### [Your goal]
From the first line of the data through the line containing "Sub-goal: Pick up", return each line exactly.

### [Records to process]
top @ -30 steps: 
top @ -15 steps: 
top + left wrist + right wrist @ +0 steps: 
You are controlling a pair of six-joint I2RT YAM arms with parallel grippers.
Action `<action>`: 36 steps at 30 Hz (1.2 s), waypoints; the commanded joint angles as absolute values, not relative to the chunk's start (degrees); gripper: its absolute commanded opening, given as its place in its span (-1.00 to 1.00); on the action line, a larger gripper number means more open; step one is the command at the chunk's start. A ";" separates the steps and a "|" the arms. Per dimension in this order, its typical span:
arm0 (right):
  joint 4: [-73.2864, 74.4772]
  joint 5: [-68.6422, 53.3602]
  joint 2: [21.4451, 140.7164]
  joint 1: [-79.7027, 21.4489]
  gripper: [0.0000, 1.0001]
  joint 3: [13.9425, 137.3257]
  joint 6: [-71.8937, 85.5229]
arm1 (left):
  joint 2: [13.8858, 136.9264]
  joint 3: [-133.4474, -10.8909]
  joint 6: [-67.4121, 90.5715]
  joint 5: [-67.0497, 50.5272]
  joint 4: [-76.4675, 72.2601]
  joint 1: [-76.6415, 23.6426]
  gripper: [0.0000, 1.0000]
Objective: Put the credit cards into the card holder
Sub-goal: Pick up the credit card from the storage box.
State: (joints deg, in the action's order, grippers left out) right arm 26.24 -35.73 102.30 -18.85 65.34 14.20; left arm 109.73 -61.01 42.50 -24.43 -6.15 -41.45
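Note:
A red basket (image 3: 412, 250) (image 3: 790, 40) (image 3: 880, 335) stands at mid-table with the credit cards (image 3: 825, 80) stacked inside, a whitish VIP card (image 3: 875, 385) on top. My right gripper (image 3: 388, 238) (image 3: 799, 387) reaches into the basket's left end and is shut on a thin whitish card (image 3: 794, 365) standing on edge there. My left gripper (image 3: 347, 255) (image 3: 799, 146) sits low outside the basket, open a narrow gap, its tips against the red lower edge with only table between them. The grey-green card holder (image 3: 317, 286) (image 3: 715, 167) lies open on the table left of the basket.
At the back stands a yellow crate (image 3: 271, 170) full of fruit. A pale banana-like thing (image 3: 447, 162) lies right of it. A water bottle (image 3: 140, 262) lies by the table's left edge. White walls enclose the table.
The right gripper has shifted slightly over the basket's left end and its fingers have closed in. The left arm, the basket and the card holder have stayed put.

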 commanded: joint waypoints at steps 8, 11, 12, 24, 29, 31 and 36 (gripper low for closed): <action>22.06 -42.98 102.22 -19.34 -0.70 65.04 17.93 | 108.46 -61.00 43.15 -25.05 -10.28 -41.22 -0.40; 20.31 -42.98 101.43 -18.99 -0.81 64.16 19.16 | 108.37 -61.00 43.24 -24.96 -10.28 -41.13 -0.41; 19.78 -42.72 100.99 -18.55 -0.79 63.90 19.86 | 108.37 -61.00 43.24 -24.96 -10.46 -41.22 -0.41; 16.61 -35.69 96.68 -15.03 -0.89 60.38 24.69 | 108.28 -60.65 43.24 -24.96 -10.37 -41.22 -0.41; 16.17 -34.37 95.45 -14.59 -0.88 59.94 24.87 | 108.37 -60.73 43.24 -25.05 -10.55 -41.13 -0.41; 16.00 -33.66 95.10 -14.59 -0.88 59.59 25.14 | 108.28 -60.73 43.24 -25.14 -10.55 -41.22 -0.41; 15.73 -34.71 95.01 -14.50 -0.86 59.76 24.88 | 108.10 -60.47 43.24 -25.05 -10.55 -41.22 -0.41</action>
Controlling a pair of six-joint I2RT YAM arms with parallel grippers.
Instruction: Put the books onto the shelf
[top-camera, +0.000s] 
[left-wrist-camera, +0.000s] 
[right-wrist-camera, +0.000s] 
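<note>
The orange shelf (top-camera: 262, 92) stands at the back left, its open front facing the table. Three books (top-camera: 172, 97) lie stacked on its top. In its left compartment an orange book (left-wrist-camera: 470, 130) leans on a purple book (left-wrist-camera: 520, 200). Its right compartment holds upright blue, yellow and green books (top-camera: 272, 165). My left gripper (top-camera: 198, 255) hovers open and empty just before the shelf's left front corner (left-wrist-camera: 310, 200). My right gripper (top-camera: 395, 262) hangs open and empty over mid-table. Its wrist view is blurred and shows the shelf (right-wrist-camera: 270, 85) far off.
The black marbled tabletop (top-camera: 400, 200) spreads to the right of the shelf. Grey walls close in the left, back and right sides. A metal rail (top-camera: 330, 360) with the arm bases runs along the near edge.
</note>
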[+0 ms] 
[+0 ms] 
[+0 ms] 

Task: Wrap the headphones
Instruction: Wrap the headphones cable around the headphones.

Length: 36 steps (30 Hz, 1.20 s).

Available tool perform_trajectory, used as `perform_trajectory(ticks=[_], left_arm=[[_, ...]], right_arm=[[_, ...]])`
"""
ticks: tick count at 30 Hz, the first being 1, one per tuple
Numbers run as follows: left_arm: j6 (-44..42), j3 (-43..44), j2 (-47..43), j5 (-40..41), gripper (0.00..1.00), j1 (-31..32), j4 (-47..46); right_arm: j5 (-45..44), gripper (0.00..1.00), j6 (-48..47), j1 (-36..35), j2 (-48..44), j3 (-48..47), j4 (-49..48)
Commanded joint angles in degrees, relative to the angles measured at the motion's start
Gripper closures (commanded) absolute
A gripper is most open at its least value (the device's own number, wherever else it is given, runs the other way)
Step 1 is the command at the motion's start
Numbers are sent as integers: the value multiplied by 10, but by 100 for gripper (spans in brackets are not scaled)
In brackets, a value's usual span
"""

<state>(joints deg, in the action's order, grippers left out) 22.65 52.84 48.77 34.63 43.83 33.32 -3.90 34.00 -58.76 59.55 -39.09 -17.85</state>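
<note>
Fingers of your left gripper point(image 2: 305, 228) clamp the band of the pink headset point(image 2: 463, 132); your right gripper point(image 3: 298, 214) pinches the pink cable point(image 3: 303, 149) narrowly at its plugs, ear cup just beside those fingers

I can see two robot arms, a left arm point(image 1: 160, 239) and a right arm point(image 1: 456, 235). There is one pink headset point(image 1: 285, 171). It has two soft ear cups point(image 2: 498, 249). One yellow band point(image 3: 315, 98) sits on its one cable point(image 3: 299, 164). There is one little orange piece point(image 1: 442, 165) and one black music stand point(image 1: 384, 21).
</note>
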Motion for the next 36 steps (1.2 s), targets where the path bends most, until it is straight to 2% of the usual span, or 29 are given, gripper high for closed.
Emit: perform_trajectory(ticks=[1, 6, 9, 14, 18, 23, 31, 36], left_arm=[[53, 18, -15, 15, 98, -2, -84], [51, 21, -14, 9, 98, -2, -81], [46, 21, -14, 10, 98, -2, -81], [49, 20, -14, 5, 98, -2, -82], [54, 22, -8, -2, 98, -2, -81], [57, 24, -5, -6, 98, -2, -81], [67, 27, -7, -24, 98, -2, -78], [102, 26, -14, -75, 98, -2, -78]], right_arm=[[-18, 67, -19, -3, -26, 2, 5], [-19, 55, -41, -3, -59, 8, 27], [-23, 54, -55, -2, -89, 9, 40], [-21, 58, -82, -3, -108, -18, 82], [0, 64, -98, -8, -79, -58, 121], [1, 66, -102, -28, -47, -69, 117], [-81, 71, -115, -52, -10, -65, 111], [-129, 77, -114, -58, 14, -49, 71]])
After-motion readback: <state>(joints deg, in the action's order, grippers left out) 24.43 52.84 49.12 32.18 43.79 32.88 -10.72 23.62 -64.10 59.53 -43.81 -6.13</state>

### [Result for this task]
top @ -30 steps: 
top @ -15 steps: 
top + left wrist + right wrist @ +0 steps: 
You are controlling a pair of six-joint I2RT YAM arms with parallel grippers.
Action `<action>`: 36 steps at 30 Hz (1.2 s), waypoints; the commanded joint angles as absolute values, not relative to the chunk's start (degrees); gripper: its absolute commanded opening, given as its place in its span (-1.00 to 1.00); on the action line, a larger gripper number means more open; step one is the command at the chunk's start. A ";" separates the steps and a "|" the arms. Per dimension in this order, its typical span:
arm0 (right):
  joint 4: [-73.2864, 74.4772]
  joint 5: [-68.6422, 53.3602]
  joint 2: [21.4451, 140.7164]
  joint 1: [-79.7027, 21.4489]
  gripper: [0.0000, 1.0001]
  joint 3: [13.9425, 137.3257]
  joint 6: [-71.8937, 85.5229]
arm1 (left):
  joint 2: [13.8858, 136.9264]
  joint 3: [-133.4474, -10.8909]
  joint 6: [-67.4121, 90.5715]
  joint 5: [-67.0497, 50.5272]
  joint 4: [-76.4675, 72.2601]
  joint 1: [-76.6415, 23.6426]
  gripper: [0.0000, 1.0000]
Objective: Put the credit cards into the card holder
Sub-goal: Pick up the credit card from the storage box.

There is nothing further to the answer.